Queda poco tiempo, Sientes la compañía, ahora más estrecha, de los mártires precedentes. Santo Tomás Moro, santa María Goretti, defensora de la castidad. San Carlos Lwanga, san Juan Fisher, san Isaac Jogues, misioneros que derramaron la sangre por Cristo. San Cipriano, san Lorenzo, san Justino, san Policarpo, san Ignacio de Antioquia, san Esteban y… sólo queda otro más. El siervo de Yahvé. El motivo y motor de todos los mártires. El Cordero cuya sangre da valor al resto de la sangre. El primer mártir de la historia, el sacrificado por antonomasia, la cruz, el costado, los clavos, la lanza, las espinas que dan sentido y esperanza al sufrimiento. El Dios, el hombre, el mártir, el Cristo. Jesucristo.

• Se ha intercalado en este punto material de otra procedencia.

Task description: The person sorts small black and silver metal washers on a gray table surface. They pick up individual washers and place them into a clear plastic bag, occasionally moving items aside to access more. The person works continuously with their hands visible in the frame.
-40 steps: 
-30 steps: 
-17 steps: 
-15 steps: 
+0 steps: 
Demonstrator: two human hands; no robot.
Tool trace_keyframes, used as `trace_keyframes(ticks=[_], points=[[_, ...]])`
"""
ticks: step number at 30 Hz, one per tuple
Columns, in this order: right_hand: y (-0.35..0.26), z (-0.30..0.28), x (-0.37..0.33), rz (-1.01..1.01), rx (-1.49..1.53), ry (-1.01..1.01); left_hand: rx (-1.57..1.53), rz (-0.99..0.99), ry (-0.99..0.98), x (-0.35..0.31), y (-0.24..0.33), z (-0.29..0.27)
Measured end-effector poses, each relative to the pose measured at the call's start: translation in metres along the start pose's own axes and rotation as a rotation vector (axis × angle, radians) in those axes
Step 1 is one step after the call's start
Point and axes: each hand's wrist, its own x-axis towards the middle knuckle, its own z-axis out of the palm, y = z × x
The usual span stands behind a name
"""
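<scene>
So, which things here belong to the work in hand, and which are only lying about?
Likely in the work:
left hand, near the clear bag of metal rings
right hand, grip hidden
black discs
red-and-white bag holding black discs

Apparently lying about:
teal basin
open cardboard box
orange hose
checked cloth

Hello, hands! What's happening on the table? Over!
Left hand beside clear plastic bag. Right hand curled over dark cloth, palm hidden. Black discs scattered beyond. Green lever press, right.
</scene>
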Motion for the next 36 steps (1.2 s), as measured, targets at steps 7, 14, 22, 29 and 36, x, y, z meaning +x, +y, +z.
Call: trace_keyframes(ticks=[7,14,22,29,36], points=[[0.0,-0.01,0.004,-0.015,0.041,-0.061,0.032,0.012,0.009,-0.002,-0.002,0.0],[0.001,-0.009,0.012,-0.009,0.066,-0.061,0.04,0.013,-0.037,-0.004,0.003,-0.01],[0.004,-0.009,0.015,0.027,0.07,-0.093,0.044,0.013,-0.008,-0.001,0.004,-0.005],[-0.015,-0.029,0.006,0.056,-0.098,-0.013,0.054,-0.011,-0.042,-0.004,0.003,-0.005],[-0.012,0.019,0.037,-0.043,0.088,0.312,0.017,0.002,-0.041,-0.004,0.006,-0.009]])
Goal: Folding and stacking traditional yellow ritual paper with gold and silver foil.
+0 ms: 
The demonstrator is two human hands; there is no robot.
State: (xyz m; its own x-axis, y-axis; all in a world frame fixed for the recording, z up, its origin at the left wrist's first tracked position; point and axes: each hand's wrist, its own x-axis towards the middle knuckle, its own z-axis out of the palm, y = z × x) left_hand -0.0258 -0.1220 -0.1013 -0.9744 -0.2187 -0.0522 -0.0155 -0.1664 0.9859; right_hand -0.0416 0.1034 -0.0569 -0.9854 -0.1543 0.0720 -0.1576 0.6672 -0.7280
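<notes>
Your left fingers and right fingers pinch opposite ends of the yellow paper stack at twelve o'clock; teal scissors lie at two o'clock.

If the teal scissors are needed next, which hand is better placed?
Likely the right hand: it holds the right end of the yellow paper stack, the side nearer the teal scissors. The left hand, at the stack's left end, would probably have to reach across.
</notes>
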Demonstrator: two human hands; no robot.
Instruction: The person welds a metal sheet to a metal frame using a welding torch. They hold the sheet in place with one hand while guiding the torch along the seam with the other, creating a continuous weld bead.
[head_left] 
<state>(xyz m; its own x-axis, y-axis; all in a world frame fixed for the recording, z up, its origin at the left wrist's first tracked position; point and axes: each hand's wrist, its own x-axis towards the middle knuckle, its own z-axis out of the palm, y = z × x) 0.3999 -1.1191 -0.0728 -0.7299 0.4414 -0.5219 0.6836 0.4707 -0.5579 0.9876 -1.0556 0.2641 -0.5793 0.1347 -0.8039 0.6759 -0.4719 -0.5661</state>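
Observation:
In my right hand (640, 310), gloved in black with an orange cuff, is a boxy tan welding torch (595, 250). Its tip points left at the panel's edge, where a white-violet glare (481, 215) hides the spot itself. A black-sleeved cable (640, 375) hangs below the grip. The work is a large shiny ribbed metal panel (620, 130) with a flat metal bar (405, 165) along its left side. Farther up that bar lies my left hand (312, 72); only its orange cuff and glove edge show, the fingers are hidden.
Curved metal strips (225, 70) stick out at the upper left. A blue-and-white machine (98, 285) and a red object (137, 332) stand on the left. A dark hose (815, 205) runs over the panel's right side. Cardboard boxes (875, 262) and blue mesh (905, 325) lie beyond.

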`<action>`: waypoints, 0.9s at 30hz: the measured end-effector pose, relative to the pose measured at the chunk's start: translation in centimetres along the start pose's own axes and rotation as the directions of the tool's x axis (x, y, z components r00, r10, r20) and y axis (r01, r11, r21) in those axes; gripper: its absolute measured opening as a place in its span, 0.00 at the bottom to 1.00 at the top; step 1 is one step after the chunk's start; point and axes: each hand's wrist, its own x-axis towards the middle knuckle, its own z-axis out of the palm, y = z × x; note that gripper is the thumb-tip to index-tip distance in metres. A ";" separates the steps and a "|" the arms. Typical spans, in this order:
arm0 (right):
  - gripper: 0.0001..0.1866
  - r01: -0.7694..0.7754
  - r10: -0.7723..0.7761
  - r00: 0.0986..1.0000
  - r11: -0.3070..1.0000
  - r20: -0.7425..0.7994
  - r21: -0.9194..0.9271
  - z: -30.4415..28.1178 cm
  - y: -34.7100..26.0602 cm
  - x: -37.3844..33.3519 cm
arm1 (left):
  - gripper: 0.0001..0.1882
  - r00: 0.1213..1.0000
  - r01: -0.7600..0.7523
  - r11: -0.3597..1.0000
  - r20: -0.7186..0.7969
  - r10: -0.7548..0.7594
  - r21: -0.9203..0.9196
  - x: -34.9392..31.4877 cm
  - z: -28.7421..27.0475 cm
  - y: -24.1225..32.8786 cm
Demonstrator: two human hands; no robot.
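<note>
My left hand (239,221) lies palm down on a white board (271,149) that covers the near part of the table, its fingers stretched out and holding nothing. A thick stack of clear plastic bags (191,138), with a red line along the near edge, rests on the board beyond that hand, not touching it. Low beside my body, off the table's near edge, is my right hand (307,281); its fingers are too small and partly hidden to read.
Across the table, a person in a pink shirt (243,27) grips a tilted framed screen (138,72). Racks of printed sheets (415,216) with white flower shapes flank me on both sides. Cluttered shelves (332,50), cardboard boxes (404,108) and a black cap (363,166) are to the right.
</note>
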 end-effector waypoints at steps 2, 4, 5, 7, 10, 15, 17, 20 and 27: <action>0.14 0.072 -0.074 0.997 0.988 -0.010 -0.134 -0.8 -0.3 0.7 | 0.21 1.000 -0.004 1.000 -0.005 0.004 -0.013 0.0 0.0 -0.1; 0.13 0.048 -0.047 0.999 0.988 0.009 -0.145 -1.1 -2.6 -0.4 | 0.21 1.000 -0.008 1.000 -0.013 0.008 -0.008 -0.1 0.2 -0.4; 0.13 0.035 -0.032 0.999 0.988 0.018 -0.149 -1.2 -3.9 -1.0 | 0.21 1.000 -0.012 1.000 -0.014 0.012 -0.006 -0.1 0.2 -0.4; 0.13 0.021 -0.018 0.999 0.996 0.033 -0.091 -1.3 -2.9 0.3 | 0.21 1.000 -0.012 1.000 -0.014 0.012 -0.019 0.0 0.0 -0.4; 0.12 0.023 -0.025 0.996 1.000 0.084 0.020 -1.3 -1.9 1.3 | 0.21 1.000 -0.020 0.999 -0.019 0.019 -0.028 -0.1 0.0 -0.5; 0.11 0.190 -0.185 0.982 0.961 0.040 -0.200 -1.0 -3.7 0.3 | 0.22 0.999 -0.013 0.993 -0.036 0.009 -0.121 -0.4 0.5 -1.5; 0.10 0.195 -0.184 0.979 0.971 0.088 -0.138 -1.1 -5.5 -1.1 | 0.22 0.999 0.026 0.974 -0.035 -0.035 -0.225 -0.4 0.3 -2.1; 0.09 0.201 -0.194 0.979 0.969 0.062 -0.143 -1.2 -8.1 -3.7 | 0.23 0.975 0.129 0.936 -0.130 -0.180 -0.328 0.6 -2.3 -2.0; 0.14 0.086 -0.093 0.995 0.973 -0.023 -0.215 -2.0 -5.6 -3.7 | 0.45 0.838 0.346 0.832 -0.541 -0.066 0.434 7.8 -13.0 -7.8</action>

En un instante has volado al cielo. Helo ahí, todo ha valido la pena. Es Cristo, eres tú y es un abrazo ETERNO…
A Juan Pablo II los españoles le llamaron torero… Es el Papa del olé a los mártires.
Olé a los mártires: Pues la herencia de estos valientes testigos de la fe, son para nosotros: archivos de la Verdad escritos con letras de sangre.
Olé a los mártires: ¡Vosotros nos habéis legado un patrimonio que habla con una voz más fuerte que la de la indiferencia vergonzante!
Olé a los mártires por vuestra voz que reclama la urgente presencia en la vida pública.
Olé a los mártires. ¡Que su recuerdo bendito aleje para siempre del suelo español cualquier forma de violencia, odio y resentimiento!
Olé a los Mártires ¡Que su testimonio del Evangelio nos lleve a presentar con naturalidad, pero también con firmeza su radicalidad, siempre actual, a los hombres y mujeres de nuestro tiempo!
Y finalmente olé a los mártires, porque estar en su piel es para valientes que se fían de Dios y aman a Cristo con la profundidad requerida en todos los tiempos… Especialmente hoy.